Obviously, the easy way to go would have been to grab a bunch of girls and fake it. I guess if I wasn’t a real artist, I might have. But I’ve never half-assed anything in my life. Anything that I put my name on is going to be top quality if I have any control over it. I can solemnly swear that I have gone through all sorts of different trial-and-error to come up with five girls that are the best female musicians I have found on the planet.
So these Angels touring with you aren’t the Angels on the Today show performance?
It has gone through different incarnations. The first incarnation was the band I took to Bonnaroo back in 2015. The girls we had on the Today show, although talented enough to pull off one song, certainly would never have been able to pull of 35 songs and be able to play for two hours live.
You’ve said that you find the Angels band members through your Corey’s Angels management company. How does that process work?
Everything I’m doing now is through Corey’s Angels, because Corey’s Angels is kind of the powerhouse, the principle player. The main focus, of course, is the 360-degree management, development, and production aspect. We scout talent, we broker talent, we develop talent, and then we utilize the talent, both in our own projects and sending them our for other projects.
The company, however, deals exclusively with female clients. How do you respond to the criticism that Corey’s Angels is exploitative of women?
After having a business like this run on beautiful women for five years and never having one negative story come out in the press, I think you could say the proof speaks for itself.

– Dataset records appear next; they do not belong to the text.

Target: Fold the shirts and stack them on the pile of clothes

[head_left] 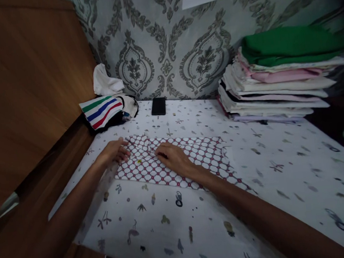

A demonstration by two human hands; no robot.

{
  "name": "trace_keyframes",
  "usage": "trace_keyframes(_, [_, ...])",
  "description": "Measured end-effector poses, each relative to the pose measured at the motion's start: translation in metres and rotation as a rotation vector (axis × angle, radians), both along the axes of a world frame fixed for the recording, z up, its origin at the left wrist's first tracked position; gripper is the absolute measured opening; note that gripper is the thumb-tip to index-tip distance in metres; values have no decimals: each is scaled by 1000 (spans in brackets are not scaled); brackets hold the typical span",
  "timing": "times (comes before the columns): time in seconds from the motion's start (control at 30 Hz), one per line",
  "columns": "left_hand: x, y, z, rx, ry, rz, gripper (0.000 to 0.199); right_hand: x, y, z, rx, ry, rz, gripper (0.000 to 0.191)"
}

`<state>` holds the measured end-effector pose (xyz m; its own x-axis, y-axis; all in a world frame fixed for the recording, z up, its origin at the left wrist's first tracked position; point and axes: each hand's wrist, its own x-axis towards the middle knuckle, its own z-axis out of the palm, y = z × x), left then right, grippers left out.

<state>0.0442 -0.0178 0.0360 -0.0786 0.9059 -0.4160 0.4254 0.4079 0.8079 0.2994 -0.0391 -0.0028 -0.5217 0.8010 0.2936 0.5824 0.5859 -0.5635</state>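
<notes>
A piece of patterned cloth point(151, 171), white with a dark lattice and red dots, lies spread and partly folded on the table. It looks like a garment, though its exact kind is unclear. At its left end is my left hand point(115, 151), fingers slightly bent and apart, touching the edge. My right hand point(174, 158) rests on the middle of the cloth, its fingers curled in and pinching a gathered part near the upper side. Small creases run between the two hands. A little yellow mark shows on the cloth near my left fingers.
The table has a white printed cover point(176, 234). A tall stack of folded clothes point(272, 95), green on top, stands at the back right. A black flat object point(158, 106) lies near the wall. Striped cloth point(103, 111) and white cloth point(106, 81) sit beside the wooden panel point(27, 78) at left.
</notes>
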Motion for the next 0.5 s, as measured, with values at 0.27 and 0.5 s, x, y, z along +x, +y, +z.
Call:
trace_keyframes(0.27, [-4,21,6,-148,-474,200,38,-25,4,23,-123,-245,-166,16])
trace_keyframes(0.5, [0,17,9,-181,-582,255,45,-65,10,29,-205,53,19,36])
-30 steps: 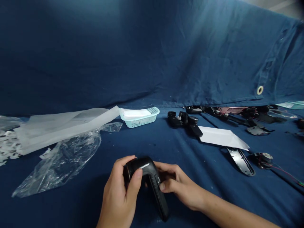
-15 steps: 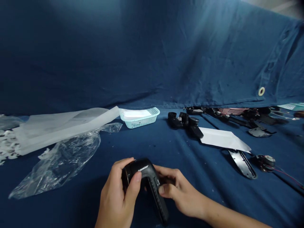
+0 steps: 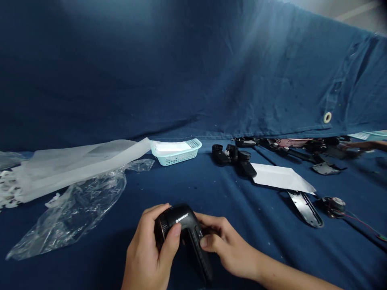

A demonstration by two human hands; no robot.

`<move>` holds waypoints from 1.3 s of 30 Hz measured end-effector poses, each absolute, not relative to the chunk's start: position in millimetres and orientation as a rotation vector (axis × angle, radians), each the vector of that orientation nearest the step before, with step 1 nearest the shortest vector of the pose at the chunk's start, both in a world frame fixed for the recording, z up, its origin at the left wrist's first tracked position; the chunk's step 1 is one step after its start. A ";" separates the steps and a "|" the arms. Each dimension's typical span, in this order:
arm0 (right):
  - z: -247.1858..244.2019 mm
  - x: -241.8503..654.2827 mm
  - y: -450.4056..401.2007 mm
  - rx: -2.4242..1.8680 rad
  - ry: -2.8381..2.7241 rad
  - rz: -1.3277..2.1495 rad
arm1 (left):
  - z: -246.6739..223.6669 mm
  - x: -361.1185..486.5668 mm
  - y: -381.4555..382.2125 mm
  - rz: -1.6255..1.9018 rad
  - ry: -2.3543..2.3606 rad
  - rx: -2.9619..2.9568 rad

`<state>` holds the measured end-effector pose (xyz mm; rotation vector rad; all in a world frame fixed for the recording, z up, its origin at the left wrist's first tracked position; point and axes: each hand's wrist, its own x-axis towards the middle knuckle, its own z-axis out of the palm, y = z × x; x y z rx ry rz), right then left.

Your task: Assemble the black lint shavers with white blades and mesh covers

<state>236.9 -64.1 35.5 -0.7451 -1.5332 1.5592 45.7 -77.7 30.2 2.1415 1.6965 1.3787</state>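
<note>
Both of my hands hold a black L-shaped handheld device [image 3: 181,217], much like a small hair dryer, with white lettering on its head. My left hand [image 3: 148,245] is wrapped round the ridged round end of the head, thumb on top. My right hand [image 3: 225,243] grips the upper handle from the side, its thumb pressed by a small control; the other fingertips are hidden behind the handle. The handle points down toward me, its lower end over the blue cloth [image 3: 236,225].
At the left lie white sheet sleeves [image 3: 81,161] and a clear plastic bag [image 3: 87,209]. A light blue basket [image 3: 178,155] holds white paper. Rightward are black housings [image 3: 232,155], white paper [image 3: 281,177], a shell half [image 3: 305,207] and a wired motor [image 3: 334,206]. Another person's hand [image 3: 370,146] shows far right.
The view has shifted slightly, and the scene sits a little further left. My grip on the device looks the same. Another person's hand has appeared at the right edge.
</note>
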 end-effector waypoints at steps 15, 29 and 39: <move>32.5 235.5 -64.1 -0.712 -1.097 1.923 | 29.7 41.9 -63.4 1.186 1.693 1.631; 33.9 265.9 -18.3 -0.899 -0.897 1.460 | 41.8 44.3 -56.5 1.017 1.535 1.233; 32.2 285.0 -2.8 -0.861 -0.846 1.701 | 44.1 47.3 -57.2 0.967 1.550 1.324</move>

When you’re dealing with only women — and especially beautiful women, as I’m sure many men know — they can get quite moody, and they can also have lots of bad days. Let’s just say that if there was anything negative going on, it probably would have come to light.
Why do you think the company has faced that type of backlash, especially online?
The thing is, you call it backlash, I call it an upswing. People have this narrow-minded view just because of a few negative media [folks] out there. We can call it “fake news” or whatever you want to call it. But because there is no substance to it, it just keeps blowing up in their face. We’re pure, and we are what we say we are, and that’s it. Keep hating. Because we’re smiling all the way to the bank, I promise you.
Though knocking your tooth out onstage in Milwaukee the other night may have paused that smiling, but you kept playing.
It’s called dedication, bro. I felt embarrassed, of course. Luckily, we had an honest angel in the audience — we’ll call her a “fangel” — and she found the tooth and held onto it for dear life. She was an honest girl. As she was standing there with it in her hand, there was another girl next to her who she didn’t know going, “Oh my god, you got it? You should keep it.”
So what can fans expect when you come to Philly this week?
Anything can happen, as you’ve seen. We put people in a time machine, where we start off playing some of the new album, and go back to the past in the early ’80s to show people all the connective tissue of my film and music careers. We’ve got videos, we’ve got lasers — even bubbles. Bells and whistles.
It’s a lot of fun — like eye and ear candy for two hours. And it is a two-hour show, so people should be prepared to make a night of it and stay out late. You won’t be home early that night.
Any particular message you want your Philly fans to take away from the coming show?
The message, at the end of the day, is really about love and light. All my songs do reflect a message because I believe as a songwriter that my responsibility is to preach a positive message. Most songwriters write a lot of negative [stuff], and there’s a lot of self-fulfilling [nonsense] that’s out there. It’s very ego-driven and monetary. I’ve just never believed in that.